WORK TASK - Please give back only the lines below from the one containing "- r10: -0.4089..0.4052" to the one containing "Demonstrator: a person", each repeated word for word, both ends included.
━━━━━ DATASET SECTION
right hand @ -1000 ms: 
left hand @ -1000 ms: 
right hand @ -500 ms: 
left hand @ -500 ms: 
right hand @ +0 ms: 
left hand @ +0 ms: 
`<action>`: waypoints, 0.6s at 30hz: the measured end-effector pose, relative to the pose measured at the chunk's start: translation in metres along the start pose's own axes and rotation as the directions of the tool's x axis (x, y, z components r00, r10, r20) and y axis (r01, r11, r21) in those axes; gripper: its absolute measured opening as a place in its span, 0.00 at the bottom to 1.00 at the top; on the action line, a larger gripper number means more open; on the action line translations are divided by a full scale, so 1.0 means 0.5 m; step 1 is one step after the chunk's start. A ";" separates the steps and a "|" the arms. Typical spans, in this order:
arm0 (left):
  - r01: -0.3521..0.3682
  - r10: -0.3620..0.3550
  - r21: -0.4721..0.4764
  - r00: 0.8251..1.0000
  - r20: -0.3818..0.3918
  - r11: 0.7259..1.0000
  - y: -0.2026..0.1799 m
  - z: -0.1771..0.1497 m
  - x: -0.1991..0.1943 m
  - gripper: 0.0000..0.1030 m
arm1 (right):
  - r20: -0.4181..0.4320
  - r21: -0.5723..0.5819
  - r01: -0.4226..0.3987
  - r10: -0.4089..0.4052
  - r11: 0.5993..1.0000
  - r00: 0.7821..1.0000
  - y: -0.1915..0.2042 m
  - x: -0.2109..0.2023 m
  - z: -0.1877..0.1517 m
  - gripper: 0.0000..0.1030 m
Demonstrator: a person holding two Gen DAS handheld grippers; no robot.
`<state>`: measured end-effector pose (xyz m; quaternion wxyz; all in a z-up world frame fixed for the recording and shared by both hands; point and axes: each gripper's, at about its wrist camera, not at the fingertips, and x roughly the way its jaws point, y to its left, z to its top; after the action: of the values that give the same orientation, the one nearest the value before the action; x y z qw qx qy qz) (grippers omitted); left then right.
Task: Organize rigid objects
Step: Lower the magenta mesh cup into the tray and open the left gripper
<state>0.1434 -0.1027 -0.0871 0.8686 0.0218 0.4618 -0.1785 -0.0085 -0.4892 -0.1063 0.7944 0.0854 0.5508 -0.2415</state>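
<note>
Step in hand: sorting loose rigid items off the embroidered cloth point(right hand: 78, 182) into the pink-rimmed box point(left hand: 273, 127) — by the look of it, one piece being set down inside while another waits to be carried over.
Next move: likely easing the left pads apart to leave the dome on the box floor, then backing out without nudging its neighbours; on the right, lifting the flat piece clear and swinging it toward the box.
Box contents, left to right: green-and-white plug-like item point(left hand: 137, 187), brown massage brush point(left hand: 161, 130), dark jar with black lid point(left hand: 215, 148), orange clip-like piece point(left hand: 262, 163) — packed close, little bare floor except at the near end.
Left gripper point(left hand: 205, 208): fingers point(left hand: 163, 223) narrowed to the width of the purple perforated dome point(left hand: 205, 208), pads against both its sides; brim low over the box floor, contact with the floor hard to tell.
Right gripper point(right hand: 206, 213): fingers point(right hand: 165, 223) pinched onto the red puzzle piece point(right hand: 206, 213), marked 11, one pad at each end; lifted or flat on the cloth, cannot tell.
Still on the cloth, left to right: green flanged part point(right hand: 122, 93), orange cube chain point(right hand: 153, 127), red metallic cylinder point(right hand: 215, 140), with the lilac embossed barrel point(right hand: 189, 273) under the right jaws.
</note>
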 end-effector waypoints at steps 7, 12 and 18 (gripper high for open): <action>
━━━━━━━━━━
ANSWER SECTION -
  - r10: -0.4089..0.4052
  - r11: 0.5993..1.0000
  - r00: 0.7821..1.0000
  - y: -0.1915..0.2042 m
  - x: -0.2109..0.2023 m
  - z: -0.1877..0.1517 m
  - gripper: 0.0000..0.1030 m
Demonstrator: a person holding two Gen DAS handheld grippers; no robot.

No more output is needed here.